Assignment: All of the data below is to be printed again exactly.

Available data START

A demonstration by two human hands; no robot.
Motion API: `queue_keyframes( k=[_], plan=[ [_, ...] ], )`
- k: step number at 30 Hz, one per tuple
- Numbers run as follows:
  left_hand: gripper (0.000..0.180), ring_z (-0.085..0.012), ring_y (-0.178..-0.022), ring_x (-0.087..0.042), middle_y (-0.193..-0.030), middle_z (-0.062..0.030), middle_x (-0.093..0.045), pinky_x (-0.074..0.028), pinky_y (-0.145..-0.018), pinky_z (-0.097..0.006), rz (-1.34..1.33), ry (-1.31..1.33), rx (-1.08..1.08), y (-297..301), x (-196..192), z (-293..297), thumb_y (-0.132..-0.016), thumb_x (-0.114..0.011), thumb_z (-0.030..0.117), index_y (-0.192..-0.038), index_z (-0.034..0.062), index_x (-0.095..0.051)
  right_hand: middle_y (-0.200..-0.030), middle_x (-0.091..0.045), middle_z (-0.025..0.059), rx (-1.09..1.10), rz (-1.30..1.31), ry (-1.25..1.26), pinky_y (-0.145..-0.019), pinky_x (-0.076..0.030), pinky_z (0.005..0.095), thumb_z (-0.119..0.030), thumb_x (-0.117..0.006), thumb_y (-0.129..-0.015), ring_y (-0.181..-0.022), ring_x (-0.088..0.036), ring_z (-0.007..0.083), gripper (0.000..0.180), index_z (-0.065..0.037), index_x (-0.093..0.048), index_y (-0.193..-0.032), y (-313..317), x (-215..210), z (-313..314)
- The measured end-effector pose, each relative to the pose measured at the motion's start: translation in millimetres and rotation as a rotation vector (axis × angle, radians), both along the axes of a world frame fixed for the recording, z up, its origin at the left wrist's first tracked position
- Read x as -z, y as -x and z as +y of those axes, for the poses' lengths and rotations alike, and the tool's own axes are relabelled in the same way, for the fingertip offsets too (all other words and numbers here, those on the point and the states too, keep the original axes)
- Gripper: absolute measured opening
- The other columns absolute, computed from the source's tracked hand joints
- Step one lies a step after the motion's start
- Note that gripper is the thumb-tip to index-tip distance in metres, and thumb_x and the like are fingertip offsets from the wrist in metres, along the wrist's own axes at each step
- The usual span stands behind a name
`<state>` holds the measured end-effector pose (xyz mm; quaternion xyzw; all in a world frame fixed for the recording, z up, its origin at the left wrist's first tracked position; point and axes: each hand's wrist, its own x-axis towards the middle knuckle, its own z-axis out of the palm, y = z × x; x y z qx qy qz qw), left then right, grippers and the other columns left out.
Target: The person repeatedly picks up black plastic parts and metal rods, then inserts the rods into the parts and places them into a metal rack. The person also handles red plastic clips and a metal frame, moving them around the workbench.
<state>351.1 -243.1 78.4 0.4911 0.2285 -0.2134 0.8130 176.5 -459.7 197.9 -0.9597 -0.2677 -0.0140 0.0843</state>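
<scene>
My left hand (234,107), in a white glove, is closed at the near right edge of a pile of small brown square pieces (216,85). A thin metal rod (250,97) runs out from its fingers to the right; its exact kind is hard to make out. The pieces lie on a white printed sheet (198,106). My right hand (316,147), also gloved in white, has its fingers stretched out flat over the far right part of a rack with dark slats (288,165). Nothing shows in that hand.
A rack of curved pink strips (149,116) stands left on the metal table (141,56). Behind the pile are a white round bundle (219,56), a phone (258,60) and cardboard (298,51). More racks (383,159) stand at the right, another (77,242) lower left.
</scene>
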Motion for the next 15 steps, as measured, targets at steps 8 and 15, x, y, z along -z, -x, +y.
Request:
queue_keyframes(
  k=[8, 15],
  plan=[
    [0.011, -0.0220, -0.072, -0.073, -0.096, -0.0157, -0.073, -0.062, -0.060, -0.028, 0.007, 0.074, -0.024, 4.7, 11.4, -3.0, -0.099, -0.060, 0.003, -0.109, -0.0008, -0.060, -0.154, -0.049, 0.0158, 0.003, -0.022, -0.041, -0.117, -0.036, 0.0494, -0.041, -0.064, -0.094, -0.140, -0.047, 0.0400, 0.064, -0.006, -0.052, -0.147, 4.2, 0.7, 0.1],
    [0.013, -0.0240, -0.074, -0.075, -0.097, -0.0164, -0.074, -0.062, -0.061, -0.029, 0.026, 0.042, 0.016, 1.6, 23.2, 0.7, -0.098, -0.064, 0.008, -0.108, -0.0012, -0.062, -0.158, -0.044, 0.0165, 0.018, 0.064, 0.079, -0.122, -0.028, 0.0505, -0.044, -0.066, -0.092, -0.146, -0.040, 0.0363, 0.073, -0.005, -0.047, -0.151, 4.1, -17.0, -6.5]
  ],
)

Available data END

Output for this exercise:
A demonstration by two human hands; no robot.
Motion API: `queue_keyframes( k=[_], plan=[ [_, ...] ], )`
- k: step number at 30 Hz, one per tuple
- Numbers run as follows:
  left_hand: gripper (0.000..0.180), ring_z (-0.085..0.012), ring_y (-0.178..-0.022), ring_x (-0.087..0.042), middle_y (-0.193..-0.030), middle_z (-0.062..0.030), middle_x (-0.093..0.045), pinky_x (-0.074..0.028), pinky_y (-0.145..-0.018), pinky_z (-0.097..0.006), rz (-1.34..1.33), ry (-1.31..1.33), rx (-1.08..1.08), y (-297..301), x (-196..192), z (-293..297), thumb_y (-0.132..-0.016), thumb_x (-0.114..0.011), thumb_z (-0.030..0.117), index_y (-0.192..-0.038), index_z (-0.034..0.062), index_x (-0.095..0.051)
  right_hand: middle_y (-0.200..-0.030), middle_x (-0.091..0.045), middle_z (-0.025..0.059), rx (-1.09..1.10), rz (-1.30..1.31), ry (-1.25..1.26), pinky_y (-0.145..-0.019), pinky_x (-0.076..0.030), pinky_z (0.005..0.095), thumb_z (-0.119..0.030), thumb_x (-0.117..0.006), thumb_y (-0.129..-0.015), ring_y (-0.181..-0.022), ring_x (-0.088..0.036), ring_z (-0.007..0.083), gripper (0.000..0.180), index_z (-0.065..0.037), index_x (-0.093..0.048), index_y (-0.193..-0.032), y (-313..317), x (-215..210), z (-313..314)
- The measured end-effector pose, each relative to the pose measured at the motion's start: translation in millimetres and rotation as a rotation vector (axis × angle, radians), both along the axes of a world frame fixed for the recording, z up, its origin at the left wrist's first tracked position
- Read x as -z, y as -x and z as +y of those axes, for the poses' lengths and rotations alike, and the tool's own axes are relabelled in the same way, for the fingertip offsets too (all other words and numbers here, those on the point and the states too, keep the original axes)
- Gripper: absolute measured opening
- The other columns absolute, computed from the source's tracked hand joints
- Step one lies a step after the motion's start
- Note that gripper is the thumb-tip to index-tip distance in metres, and thumb_x and the like are fingertip offsets from the wrist in metres, along the wrist's own axes at each step
- The usual span stands behind a name
`<state>` holds the measured end-effector pose (xyz mm; quaternion xyzw; all in a world frame fixed for the recording, z up, its origin at the left wrist's first tracked position; point and axes: each hand's wrist, its own x-axis towards the middle knuckle, its own z-axis out of the palm, y = z × x; x y z qx qy qz qw), left then right, grippers and the other columns left out.
Target: The person repeatedly picks up black plastic parts and metal rods, then inserts the rods into the parts and places them into a metal rack. The person also handles red plastic clips and a metal frame, moving them around the workbench.
<state>351.1 -243.1 78.4 0.4911 0.2285 -0.2134 0.8130 176.5 -459.7 197.9 -0.9597 -0.2677 -0.0140 0.0843</state>
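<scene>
My left hand (234,107), in a white glove, is closed at the near right edge of a pile of small brown square pieces (216,85). A thin metal rod (250,97) runs out from its fingers to the right; its exact kind is hard to make out. The pieces lie on a white printed sheet (198,106). My right hand (316,147), also gloved in white, has its fingers stretched out flat over the far right part of a rack with dark slats (288,165). Nothing shows in that hand.
A rack of curved pink strips (149,116) stands left on the metal table (141,56). Behind the pile are a white round bundle (219,56), a phone (258,60) and cardboard (298,51). More racks (383,159) stand at the right, another (77,242) lower left.
</scene>
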Motion for the next 15 steps, as measured, targets at steps 8 and 15, x, y, z along -z, -x, +y.
Request:
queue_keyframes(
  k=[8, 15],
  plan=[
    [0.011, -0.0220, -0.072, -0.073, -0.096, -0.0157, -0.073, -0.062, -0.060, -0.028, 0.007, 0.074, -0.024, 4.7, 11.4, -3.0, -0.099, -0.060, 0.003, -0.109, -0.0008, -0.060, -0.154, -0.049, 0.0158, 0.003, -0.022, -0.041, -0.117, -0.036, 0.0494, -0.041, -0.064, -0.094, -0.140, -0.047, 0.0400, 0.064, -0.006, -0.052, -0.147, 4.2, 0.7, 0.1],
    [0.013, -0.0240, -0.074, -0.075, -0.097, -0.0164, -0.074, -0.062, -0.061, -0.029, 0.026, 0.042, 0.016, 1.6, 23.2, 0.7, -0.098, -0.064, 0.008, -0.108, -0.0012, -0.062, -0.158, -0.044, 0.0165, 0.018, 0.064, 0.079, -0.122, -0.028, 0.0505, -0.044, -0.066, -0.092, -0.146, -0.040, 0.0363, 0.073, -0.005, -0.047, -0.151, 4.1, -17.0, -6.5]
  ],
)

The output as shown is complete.